The Kuybyshevskaya Railway (Ку́йбышевская желе́зная доро́га) is a subsidiary of the Russian Railways operating in Tatarstan, Bashkortostan, Mordovia, Ryazan Oblast, Penza, Tambov, Ulyanovsk, Samara, Orenburg, and Chelyabinsk Oblasts of Russia. Its headquarters are in Samara. The railway route length totals 11 502 km.

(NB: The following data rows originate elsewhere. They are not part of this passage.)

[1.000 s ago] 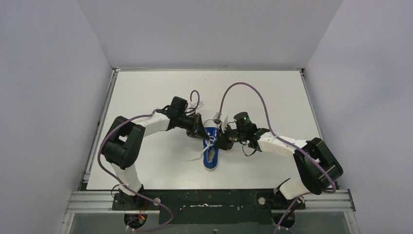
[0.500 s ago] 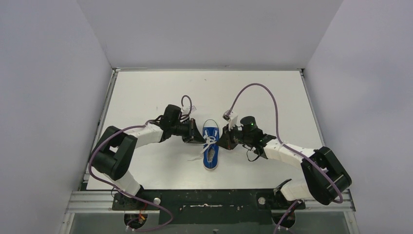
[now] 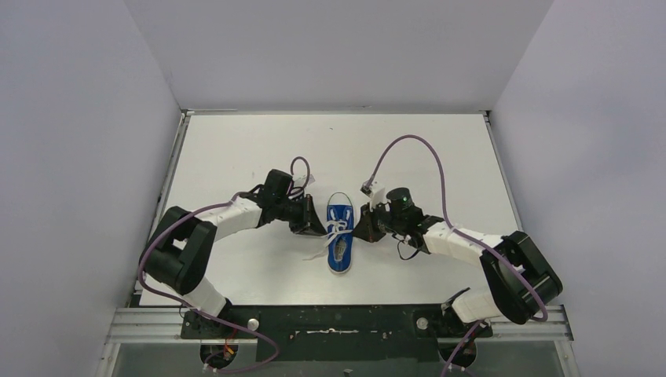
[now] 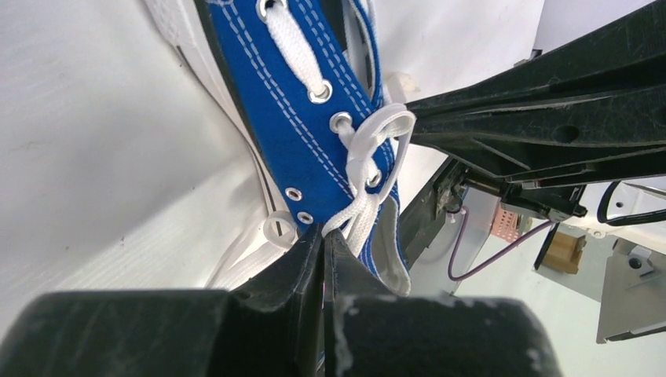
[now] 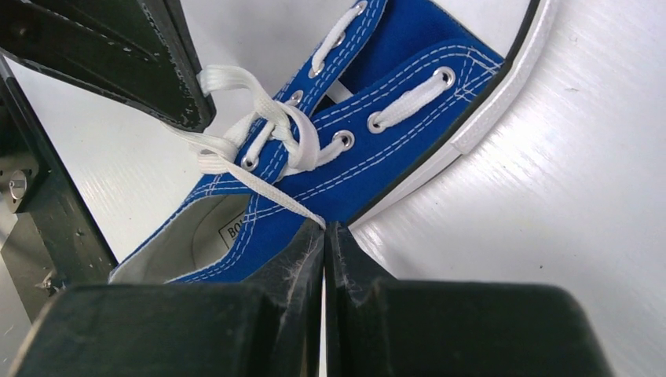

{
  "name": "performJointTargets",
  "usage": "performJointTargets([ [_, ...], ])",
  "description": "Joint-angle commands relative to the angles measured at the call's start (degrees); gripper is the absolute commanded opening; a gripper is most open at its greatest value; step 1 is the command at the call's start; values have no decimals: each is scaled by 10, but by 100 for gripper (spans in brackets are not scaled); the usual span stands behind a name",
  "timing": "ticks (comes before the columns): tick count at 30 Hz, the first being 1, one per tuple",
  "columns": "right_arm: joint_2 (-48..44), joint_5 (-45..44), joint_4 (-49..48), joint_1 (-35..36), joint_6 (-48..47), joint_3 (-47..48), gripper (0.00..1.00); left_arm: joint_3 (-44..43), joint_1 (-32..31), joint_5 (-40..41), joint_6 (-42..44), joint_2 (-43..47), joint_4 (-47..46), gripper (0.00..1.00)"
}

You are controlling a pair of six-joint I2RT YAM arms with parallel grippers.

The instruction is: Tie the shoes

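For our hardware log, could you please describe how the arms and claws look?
Left arm and right arm: white links, black joints, each trailing a purple cable. Left claw and right claw: black, flat, tapering, scuffed pale. A green light marks the right arm.

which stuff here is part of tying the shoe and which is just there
Job:
- sneaker
- laces
- left gripper, shut on laces
- right gripper, shut on laces

Just there:
- table
- purple cables
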State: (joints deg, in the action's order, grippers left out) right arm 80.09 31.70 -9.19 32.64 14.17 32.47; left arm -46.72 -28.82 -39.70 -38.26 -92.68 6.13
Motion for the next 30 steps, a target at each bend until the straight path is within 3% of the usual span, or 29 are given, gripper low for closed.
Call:
performJointTargets([
  [1,-20,-10,1,-8,-14,20,0,-11,-2,11,14,11,35,0],
  [3,-20,7,-2,-9,-17,20,0,-22,-2,13,33,10,49,2],
  [10,1,44,-3,-6,-18,30,0,-129,4,55,180,48,183,48],
  [13,3,47,-2,-3,-16,37,0,-184,7,65,221,42,212,60],
  [15,3,45,-3,1,-14,41,0,-225,6,66,231,17,224,74],
  [17,5,41,-2,5,-14,43,0,-273,1,55,239,-23,241,80],
  [19,5,37,-2,7,-11,44,0,-312,-11,31,243,-64,248,81],
  [22,4,33,-5,11,-7,45,0,-345,-28,1,254,-115,266,65],
  [25,3,28,-1,14,-9,50,0,-344,-38,-11,256,-142,258,37],
  [30,8,24,-7,15,-4,54,0,-335,-44,-17,263,-160,255,34],
])
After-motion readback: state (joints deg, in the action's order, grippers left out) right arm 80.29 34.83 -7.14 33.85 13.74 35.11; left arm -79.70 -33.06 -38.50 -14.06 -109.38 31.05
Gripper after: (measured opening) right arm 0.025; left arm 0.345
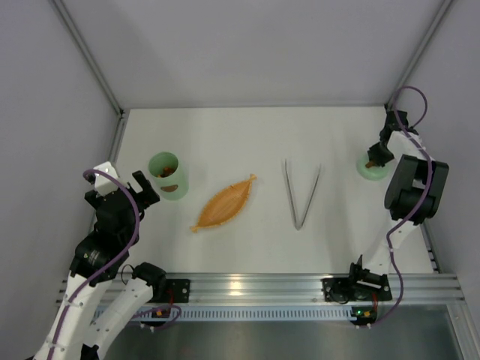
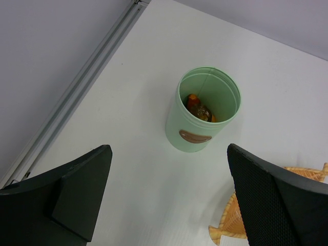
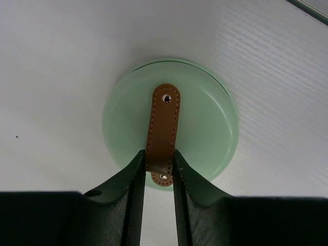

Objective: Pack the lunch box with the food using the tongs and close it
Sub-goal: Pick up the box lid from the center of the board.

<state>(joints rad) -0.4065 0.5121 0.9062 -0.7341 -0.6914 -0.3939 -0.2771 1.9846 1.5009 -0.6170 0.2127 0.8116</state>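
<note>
The lunch box (image 1: 168, 175) is a mint-green tub standing upright and uncovered at the left; the left wrist view shows the tub (image 2: 205, 115) holding orange and dark food (image 2: 200, 110). My left gripper (image 2: 169, 148) hovers just short of the tub, open and with nothing in it. The matching round lid (image 3: 205, 118) lies at the far right of the table. My right gripper (image 3: 158, 159) is shut on the lid's brown strap handle (image 3: 164, 128). The silver tongs (image 1: 301, 191) lie free on the table in a narrow V, between the two arms.
An orange leaf-shaped tray (image 1: 223, 202) lies between the tub and the tongs, and its tail end (image 2: 230, 223) shows beside my left gripper's right finger. Grey walls with metal rails (image 1: 88, 52) enclose the table on the left, back and right.
</note>
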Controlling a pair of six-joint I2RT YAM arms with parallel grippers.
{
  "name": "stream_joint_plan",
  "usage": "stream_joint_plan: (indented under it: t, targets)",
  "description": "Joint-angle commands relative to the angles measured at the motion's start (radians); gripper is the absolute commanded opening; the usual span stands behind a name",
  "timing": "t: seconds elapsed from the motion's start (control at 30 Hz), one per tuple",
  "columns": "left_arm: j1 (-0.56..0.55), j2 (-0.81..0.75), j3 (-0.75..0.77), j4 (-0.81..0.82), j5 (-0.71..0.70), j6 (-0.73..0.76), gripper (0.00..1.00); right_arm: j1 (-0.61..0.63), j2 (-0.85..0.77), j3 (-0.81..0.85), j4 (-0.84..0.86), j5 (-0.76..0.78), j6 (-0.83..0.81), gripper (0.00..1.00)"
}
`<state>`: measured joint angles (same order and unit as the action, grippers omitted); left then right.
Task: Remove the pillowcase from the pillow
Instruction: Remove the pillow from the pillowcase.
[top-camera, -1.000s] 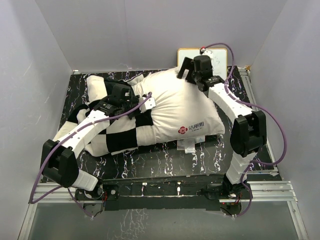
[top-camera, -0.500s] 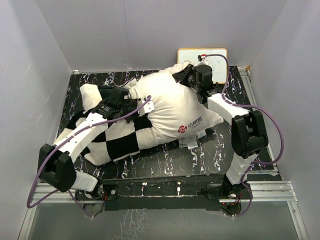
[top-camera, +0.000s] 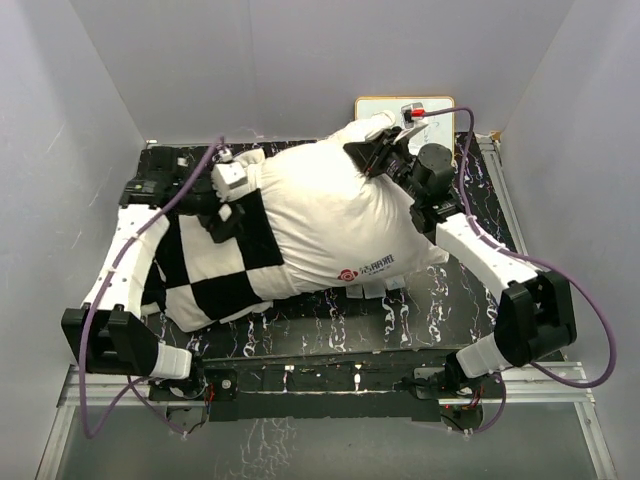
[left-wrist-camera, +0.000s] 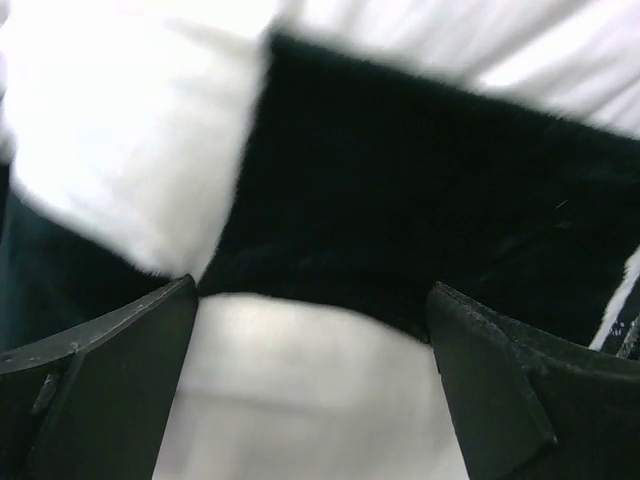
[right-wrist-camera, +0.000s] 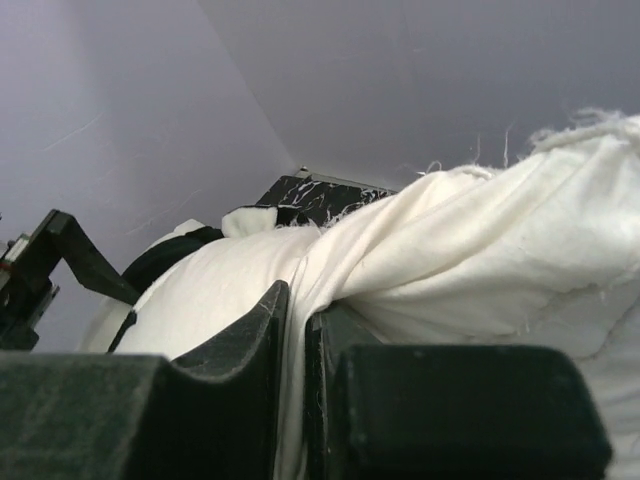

The oldest railway in the network is that linking Morshansk and Syzran; it was built between 1872 and 1875. In 1880, engineers Nikolai Belelubsky and Konstantin Mikhailovsky designed the Syzran Bridge across the Volga, then the longest in Europe. The railway reached Zlatoust in 1890 and Chelyabinsk two years later. The main office of the Samara–Zlatoust Railway was located in Ufa.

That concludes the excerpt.